A geothermal system uses the earth as a heat source in the winter and a heat storage source in the summer. The reason it works in different climates is because the temperature below the earth’s surface stays virtually the same all year round. A good way to understand how it works is to compare it to your fridge. Much like your fridge takes heat from the interior and puts it out into your kitchen, thus cooling the inside, a geothermal pump transfers heat to your home from the ground. A series of long loops of underground pipes filled with water or antifreeze are connected to a geothermal pump in your home. The liquid absorbs heat from the ground, where it’s delivered to the geothermal system and then distributed throughout your home through forced-air or hydronic systems for a comfortable, consistent indoor air temperature. The reverse of this process happens during warm months; the system removes heat from your home and distributes it into the ground. Essentially, heat is being moved from one place to another.


Does it sound too good to be true? Well, it might be.

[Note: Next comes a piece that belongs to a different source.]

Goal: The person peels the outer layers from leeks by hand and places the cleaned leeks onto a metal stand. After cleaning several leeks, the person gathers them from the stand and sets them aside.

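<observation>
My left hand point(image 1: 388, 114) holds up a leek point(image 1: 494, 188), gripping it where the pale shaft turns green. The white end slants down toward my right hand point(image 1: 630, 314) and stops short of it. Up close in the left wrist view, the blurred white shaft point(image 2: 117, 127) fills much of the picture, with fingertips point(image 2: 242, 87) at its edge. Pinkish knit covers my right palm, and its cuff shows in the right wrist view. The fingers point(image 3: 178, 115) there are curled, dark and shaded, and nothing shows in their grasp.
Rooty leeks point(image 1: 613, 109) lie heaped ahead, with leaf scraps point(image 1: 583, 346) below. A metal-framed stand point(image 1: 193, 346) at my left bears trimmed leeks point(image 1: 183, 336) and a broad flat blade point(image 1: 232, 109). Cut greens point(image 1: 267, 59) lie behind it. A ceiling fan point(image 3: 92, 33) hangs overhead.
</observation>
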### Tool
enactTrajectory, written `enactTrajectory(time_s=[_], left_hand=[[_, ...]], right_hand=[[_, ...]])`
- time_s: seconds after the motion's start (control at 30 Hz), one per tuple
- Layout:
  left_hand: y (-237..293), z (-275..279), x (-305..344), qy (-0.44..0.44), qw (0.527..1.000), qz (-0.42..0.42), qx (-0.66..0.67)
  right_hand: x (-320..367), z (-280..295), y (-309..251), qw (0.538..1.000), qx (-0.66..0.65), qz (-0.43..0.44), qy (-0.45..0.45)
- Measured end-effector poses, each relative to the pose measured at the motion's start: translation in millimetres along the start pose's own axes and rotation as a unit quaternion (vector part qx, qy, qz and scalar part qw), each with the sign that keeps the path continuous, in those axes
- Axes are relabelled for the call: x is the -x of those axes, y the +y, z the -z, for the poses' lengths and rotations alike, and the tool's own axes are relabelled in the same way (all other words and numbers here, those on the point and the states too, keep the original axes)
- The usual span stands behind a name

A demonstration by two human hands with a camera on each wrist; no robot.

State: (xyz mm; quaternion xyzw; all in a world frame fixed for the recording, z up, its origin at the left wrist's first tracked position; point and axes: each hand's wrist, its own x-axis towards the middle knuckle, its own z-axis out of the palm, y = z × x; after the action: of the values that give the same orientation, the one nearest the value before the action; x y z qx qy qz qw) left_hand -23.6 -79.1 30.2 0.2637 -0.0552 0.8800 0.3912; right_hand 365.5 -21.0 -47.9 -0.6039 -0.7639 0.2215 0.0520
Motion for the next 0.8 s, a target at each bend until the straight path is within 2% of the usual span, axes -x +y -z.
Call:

Geothermal systems are presented as an eco-friendly option, but antifreeze is used for heat exchange. With polyurethane piping, ground leaks are possible, and even a small amount of leakage is hazardous. Greenhouse gases are housed deep underneath the ground, and with geothermal heating, there is the potential to attract these harmful gasses closer to the surface where they can pollute the air. And while geothermal heating requires less energy than a traditional HVAC system, some electricity is still required for the pump to run. If your home isn’t insulated well, the pump will need to work extra hard to heat your home.


The cost of geothermal systems is enough to send many people running. The system can be installed in new homes or older homes, but it’s more expensive (and sometimes impossible) in older homes. While it’s true you’ll save money on your heating and cooling bill, the upfront cost is so astronomical (a starting cost that is upwards of $30,000), homeowners aren’t likely to break even on their investment for decades.


Geothermal systems are complex, which means this isn’t a project you can take on yourself one weekend. An expert team is required, and it may be tough to find a qualified team to take the difficult project on. This means that if any maintenance is required, you won’t be able to do it yourself, and you may be hard-pressed to find someone who can.


If geothermal heating systems don’t work for you and your needs, consider an easier option like a traditional HVAC system.